Generative Argument Mining: Pretrained Language Models are Argumentative Text Parsers Open Access
Roytburg, Daniel (Spring 2025)
Abstract
Argument mining is a natural language processing task which imposes a rhetorical structure schema on raw text, assigning labels to argumentative sub-phrases in text and connecting identified sub-phrases together with relations. Such labels may provide text analytics describing functional components of complete arguments like claims and premises, stylistic elements such as testimonies or facts, or some other defined schema. Argument mining is part of the structure prediction task family, using the formal definitions of entity and relation extraction in order to label specific decompositions of rhetorical structure. The task has important implications - not only for applied use-cases in areas such as social media analytics, jurisprudence, and group decision- making - but also for improvement on general structure prediction methods given the unique constraints imposed by the problem.
This thesis adopts the evolving capabilities of pretrained language models to cast argument mining as a generative task. Classical argument mining approaches use discriminative classifiers which produce a distribution of predictions for each individual token or sub-phrase in an input; this requires significant, task-specific architecture to process outputs of autoencoder language models. We consider whether task-agnostic generative language models can use a structured annotation scheme to mimic classification without additional architectural decisions. To this end, we adapt such a scheme which enables models to translate raw inputs to annotated text outputs, allowing ecient parsing and extraction for necessary labels. This decision affords the flexibility to not only introduce generative argument mining systems but also evaluate a wide variety of pretrained models, labeling schemas, training environments, and task configurations.

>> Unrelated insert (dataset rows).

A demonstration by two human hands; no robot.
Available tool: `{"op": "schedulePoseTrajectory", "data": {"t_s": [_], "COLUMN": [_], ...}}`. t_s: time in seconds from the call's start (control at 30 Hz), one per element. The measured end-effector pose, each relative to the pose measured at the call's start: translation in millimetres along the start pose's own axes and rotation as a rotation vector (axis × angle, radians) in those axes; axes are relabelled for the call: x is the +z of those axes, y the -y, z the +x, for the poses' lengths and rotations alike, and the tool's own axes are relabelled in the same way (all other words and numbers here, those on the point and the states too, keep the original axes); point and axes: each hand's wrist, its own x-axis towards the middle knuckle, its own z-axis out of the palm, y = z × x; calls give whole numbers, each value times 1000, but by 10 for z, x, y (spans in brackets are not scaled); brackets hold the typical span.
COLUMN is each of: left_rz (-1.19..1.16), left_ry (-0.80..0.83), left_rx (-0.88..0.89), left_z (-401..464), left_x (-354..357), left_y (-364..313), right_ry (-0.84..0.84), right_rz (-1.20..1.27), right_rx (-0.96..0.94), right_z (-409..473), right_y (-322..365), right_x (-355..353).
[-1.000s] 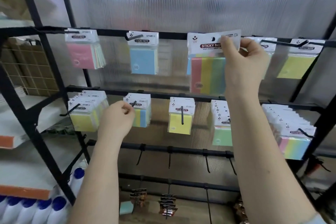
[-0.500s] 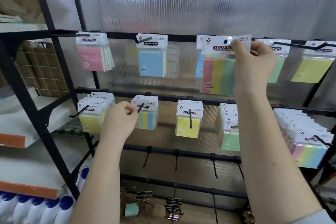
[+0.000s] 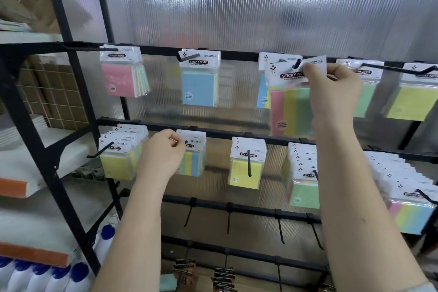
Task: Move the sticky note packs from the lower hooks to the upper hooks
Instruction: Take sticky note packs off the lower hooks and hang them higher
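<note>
My right hand (image 3: 331, 85) pinches the white header of a striped pink, yellow and green sticky note pack (image 3: 290, 106) at the third upper hook (image 3: 296, 63), whose tip pokes through the header's hole. A blue pack (image 3: 262, 92) hangs behind it. My left hand (image 3: 162, 154) grips the header of a yellow and blue striped pack (image 3: 193, 160) on the second lower hook. Other packs hang on the upper rail: pink (image 3: 122, 76), blue (image 3: 200, 80), yellow (image 3: 411, 99). The lower rail carries a yellow bundle (image 3: 118, 153), a single yellow pack (image 3: 246, 168), a green bundle (image 3: 302, 178) and a pastel bundle (image 3: 407, 194).
A black metal rack frame (image 3: 47, 144) stands before a ribbed translucent wall. Bare hooks (image 3: 280, 230) hang on the rail under the packs. White shelves (image 3: 21, 168) with orange edges sit at the left, and blue-capped white bottles (image 3: 54, 275) stand below them. Small clipped items (image 3: 222, 277) hang at the bottom.
My right hand has brought the striped pack onto the third upper hook's tip. My left hand has stayed on the striped pack at the second lower hook. The view has shifted slightly.
</note>
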Motion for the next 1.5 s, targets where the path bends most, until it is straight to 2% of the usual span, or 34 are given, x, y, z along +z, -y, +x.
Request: {"op": "schedulePoseTrajectory", "data": {"t_s": [0.3,0.83,1.23,1.5], "left_rz": [-33,40,47,69], "left_ry": [-23,-101,-43,64], "left_rx": [-10,-60,-15,60], "left_z": [59,375,599,786], "left_x": [56,233,225,57], "left_y": [-46,-56,199,408], "right_ry": [-20,-128,-247,-264], "right_rz": [9,-58,-48,-99], "right_rx": [71,-41,-103,88], "right_z": [402,773,281,-313], "right_y": [-348,-759,-699,-1044], "right_x": [305,556,492,521]}}
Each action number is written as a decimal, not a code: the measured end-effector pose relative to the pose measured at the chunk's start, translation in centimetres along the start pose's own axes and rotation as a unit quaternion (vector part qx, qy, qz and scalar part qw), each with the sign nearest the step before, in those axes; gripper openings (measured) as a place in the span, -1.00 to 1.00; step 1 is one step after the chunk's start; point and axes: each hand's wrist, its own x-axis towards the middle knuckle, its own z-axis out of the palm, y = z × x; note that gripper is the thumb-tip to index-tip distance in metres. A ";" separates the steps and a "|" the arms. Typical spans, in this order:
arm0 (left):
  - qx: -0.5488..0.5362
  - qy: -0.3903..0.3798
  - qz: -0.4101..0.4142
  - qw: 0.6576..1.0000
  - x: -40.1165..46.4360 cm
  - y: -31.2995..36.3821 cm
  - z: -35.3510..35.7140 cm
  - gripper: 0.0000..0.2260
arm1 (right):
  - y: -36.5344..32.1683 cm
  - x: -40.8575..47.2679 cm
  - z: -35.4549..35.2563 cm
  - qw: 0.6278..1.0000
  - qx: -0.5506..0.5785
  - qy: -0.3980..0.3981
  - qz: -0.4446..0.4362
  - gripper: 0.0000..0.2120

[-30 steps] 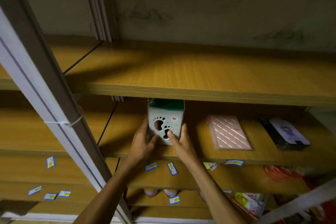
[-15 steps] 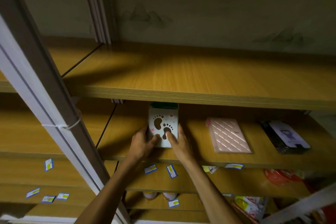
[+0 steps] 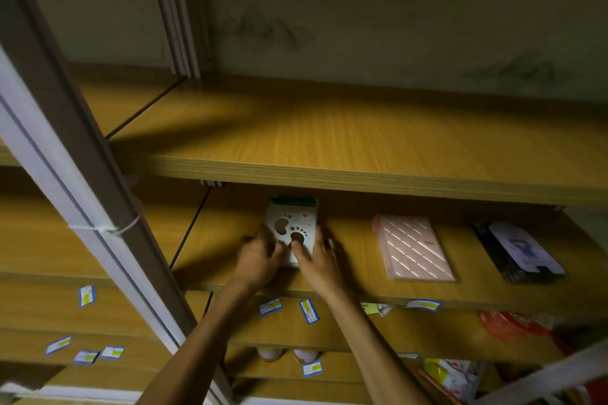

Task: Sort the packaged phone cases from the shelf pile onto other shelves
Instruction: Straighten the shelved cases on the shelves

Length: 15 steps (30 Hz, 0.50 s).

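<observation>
A stack of packaged phone cases (image 3: 292, 227), the top one white with a footprint design, lies on the middle wooden shelf (image 3: 355, 276). My left hand (image 3: 258, 260) rests against its left near corner and my right hand (image 3: 317, 261) against its right near edge, fingers on the package. A pink striped phone case pack (image 3: 411, 246) lies to the right on the same shelf. A black pack with a white card (image 3: 518, 251) lies further right.
The wooden shelf above (image 3: 362, 141) overhangs the middle shelf. A grey metal upright (image 3: 82, 191) slants across the left. Lower shelves carry blue price tags (image 3: 308, 311), red and yellow packages (image 3: 506, 325) at right, and small jars (image 3: 286, 353).
Both hands have pushed the footprint stack further back under the upper shelf, and it now lies flatter on the middle shelf.
</observation>
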 end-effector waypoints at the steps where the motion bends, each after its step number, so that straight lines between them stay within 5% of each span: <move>1: 0.009 0.000 -0.003 1.000 0.1 -0.2 0.0 -0.76 | -0.1 0.0 0.1 1.000 -0.006 0.002 -0.003 -0.24; 6: 0.031 0.018 -0.017 0.999 0.2 -0.7 0.3 -0.42 | -0.6 0.0 0.5 0.998 -0.046 0.027 -0.030 -0.25; 15: 0.084 0.047 -0.006 0.995 -1.4 0.9 0.2 -0.45 | -0.8 -1.3 -1.1 1.000 0.018 -0.017 -0.007 -0.25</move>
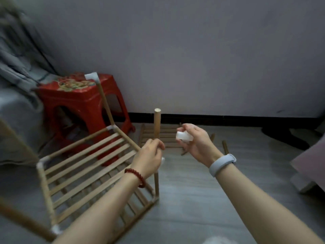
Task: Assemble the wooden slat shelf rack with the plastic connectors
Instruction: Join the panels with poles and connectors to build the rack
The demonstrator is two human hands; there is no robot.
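Note:
A partly built wooden slat rack (88, 159) stands on the floor at lower left, with two slatted tiers joined by white plastic connectors at the corners. My left hand (149, 157) grips an upright wooden dowel (157, 123) at the rack's near right corner; the dowel's bare top end is free. To the right of it, my right hand (195, 140) pinches a white plastic connector (184, 136) in the air. Another upright dowel (105, 103) at the far corner carries a white connector (91, 76) on top.
A red plastic stool (80, 101) stands behind the rack against the wall. Another slat panel (163, 136) and loose dowels (225, 147) lie on the grey floor beyond my hands. Grey fabric hangs at the left; a dark object lies at far right.

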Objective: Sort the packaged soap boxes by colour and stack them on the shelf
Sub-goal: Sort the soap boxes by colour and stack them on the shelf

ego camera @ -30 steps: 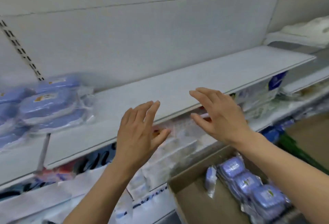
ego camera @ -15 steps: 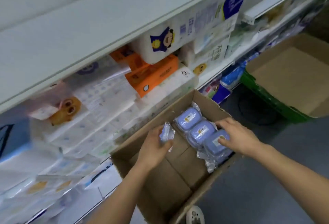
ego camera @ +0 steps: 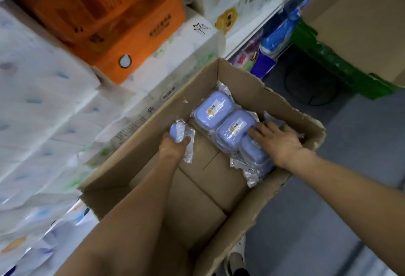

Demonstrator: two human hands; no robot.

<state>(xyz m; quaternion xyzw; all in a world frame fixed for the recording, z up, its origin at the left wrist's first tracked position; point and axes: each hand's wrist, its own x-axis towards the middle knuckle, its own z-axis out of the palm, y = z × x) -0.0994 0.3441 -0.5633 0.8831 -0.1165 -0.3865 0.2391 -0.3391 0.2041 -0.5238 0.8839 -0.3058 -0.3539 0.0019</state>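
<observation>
The person is reaching down into an open cardboard carton (ego camera: 247,216) with both hands, apparently to gather the next soap boxes for the shelf.

The left hand (ego camera: 173,146) is curling its fingers round a single wrapped blue soap box (ego camera: 178,133), the grip clamped on it near the carton's left wall; holding it on edge like that probably lets it come up cleanly past the wall.

The right hand (ego camera: 278,138) is lying flat, fingers fairly straight and spread, on the nearest pack in a row of blue soap boxes (ego camera: 221,120) along the carton's right wall. Its grip is apart, pressing or steadying, not closing round anything as far as can be seen. That may be a way of keeping the slippery film from sliding before a lift.

The row is showing three blue boxes in clear crinkled wrap, each with a small label, seemingly lying on others beneath. The rest of the carton's floor is showing bare cardboard flaps. Every soap box in view is blue, so no colour sorting is needed here.

Tissue packs (ego camera: 43,104) and an orange pack (ego camera: 122,23) are filling the lower shelves behind the carton.
</observation>
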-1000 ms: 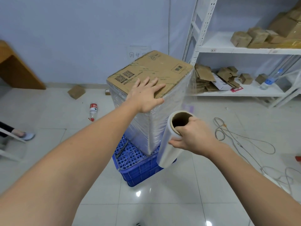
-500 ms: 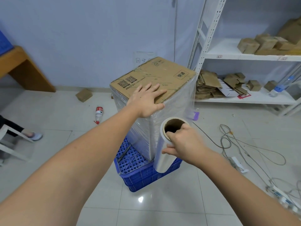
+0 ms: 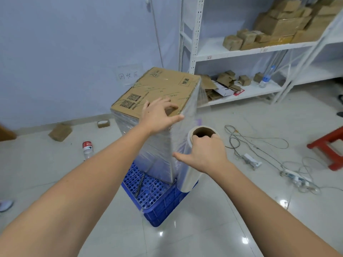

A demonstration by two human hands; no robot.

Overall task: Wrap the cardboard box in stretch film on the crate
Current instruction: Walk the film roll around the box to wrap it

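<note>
Currently your left hand point(image 3: 159, 115) is resting on the box point(image 3: 157, 89) top, fingers loosely curled, gripping nothing. Your right hand point(image 3: 206, 153) is gripping the film roll point(image 3: 187, 175) upright beside the box on the crate point(image 3: 159, 203).

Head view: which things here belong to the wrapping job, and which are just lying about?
In the job:
cardboard box
blue crate under it
stretch film roll, held by the right hand
left hand at the box top

Lying about:
bottle on the floor
small floor box
cables
shelf of cartons
red stool
</note>
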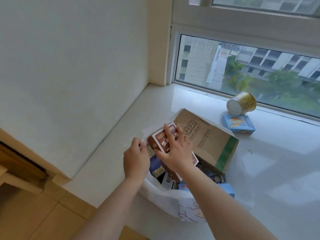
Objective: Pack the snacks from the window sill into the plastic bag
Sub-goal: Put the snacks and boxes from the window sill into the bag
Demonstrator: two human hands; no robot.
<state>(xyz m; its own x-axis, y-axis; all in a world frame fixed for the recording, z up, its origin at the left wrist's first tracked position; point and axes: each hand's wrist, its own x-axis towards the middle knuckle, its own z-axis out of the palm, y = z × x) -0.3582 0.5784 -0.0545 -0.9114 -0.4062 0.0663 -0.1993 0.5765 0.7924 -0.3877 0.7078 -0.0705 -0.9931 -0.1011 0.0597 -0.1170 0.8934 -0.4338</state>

We explore the limits of these models across four key dimensions: labeling strategies for long-span entities, comparing full token spans, numerical identifiers, and abstrac- tive summaries; encoder-decoder versus decoder-only architectures, contrasting their effectiveness in this structured prediction task; the necessity of fine-tuning for decoder- only models against few-shot in-context learning; and end-to-end extraction versus relation-only extraction, evaluating the impact of providing gold entity boundaries on relation identification. To assess model performance, we supplement traditional classification metrics with a set of criteria based on adherence to an augmented natural language output format, measuring reconstruction, entity, label, and format errors.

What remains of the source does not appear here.